_Work item_
Only one number is wanted here: how many lines of the data hold "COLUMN".

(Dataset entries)
========================
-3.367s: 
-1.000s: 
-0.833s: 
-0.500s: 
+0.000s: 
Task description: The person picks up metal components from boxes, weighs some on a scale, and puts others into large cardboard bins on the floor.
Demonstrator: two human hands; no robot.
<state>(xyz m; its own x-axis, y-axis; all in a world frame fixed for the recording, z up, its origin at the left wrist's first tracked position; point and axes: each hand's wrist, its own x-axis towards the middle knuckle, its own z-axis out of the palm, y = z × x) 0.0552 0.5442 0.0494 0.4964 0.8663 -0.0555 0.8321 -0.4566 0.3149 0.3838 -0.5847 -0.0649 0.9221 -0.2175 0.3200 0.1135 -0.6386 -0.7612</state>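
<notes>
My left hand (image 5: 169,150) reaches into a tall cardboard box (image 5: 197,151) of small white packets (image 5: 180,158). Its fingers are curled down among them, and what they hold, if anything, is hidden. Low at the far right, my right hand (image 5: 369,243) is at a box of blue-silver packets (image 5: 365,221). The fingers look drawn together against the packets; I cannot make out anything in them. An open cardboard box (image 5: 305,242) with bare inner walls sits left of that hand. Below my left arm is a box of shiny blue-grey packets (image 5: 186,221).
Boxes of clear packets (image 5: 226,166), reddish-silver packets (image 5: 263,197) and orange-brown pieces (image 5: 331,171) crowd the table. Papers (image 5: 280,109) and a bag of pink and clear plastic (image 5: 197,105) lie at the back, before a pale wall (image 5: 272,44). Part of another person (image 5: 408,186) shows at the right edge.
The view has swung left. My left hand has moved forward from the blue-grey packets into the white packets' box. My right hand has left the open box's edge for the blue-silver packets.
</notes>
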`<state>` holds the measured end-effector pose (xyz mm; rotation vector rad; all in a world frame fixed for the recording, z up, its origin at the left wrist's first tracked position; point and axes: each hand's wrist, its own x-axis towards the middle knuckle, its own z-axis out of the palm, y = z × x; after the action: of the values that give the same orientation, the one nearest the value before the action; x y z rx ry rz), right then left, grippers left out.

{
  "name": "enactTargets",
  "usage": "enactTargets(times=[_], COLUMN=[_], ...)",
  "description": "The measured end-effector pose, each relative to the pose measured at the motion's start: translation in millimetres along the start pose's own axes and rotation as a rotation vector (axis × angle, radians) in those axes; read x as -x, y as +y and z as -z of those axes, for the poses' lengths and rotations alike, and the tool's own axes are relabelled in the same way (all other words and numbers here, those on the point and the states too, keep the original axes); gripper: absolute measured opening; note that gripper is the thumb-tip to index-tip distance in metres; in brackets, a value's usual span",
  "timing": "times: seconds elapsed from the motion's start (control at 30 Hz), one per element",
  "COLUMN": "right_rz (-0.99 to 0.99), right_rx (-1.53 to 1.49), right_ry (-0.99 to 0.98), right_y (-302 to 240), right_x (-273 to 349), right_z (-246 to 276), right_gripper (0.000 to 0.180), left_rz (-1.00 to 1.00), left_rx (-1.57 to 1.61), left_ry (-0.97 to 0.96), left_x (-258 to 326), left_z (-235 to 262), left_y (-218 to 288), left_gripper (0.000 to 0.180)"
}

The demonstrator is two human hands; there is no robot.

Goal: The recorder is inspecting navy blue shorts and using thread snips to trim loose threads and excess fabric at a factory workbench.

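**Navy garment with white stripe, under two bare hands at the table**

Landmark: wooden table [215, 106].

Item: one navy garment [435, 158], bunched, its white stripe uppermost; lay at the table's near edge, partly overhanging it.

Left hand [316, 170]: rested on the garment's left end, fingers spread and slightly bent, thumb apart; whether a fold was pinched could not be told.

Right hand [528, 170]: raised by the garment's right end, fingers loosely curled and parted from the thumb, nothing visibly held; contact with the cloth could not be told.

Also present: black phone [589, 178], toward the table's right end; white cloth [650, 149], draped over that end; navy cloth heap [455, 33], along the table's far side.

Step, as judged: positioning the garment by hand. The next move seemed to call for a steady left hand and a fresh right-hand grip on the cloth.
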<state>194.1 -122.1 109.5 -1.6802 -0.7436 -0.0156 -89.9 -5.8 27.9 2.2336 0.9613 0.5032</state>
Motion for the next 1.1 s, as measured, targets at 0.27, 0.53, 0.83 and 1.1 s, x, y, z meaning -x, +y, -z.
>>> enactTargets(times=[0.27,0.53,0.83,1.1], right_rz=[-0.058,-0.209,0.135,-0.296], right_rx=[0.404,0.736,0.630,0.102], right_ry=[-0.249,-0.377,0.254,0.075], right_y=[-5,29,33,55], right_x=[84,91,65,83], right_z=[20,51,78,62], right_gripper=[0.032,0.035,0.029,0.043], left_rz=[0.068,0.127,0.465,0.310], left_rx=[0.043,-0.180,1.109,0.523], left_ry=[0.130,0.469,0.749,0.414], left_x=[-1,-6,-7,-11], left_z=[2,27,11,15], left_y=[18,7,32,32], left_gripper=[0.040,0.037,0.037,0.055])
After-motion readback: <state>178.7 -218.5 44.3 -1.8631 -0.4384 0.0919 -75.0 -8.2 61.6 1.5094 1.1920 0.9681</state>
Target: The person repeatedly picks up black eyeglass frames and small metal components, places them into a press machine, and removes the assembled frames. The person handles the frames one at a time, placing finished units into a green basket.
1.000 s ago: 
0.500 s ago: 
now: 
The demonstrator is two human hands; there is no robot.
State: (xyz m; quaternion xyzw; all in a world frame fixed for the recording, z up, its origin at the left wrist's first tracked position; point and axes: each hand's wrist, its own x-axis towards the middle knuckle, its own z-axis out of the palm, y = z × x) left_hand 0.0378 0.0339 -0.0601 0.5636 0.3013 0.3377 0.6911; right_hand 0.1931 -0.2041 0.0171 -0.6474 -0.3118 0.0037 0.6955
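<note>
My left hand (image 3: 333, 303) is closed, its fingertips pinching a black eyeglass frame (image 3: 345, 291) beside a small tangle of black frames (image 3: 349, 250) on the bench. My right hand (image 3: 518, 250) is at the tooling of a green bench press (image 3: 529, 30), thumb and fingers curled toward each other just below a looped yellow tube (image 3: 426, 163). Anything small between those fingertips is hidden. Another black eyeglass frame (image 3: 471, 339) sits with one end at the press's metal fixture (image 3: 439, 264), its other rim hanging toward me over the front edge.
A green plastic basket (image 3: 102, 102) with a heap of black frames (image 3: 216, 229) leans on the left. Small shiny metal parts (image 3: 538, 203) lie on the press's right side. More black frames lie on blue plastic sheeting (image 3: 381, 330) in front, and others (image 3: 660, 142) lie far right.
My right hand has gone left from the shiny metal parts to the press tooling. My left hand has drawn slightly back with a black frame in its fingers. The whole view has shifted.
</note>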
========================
_Written solution_
2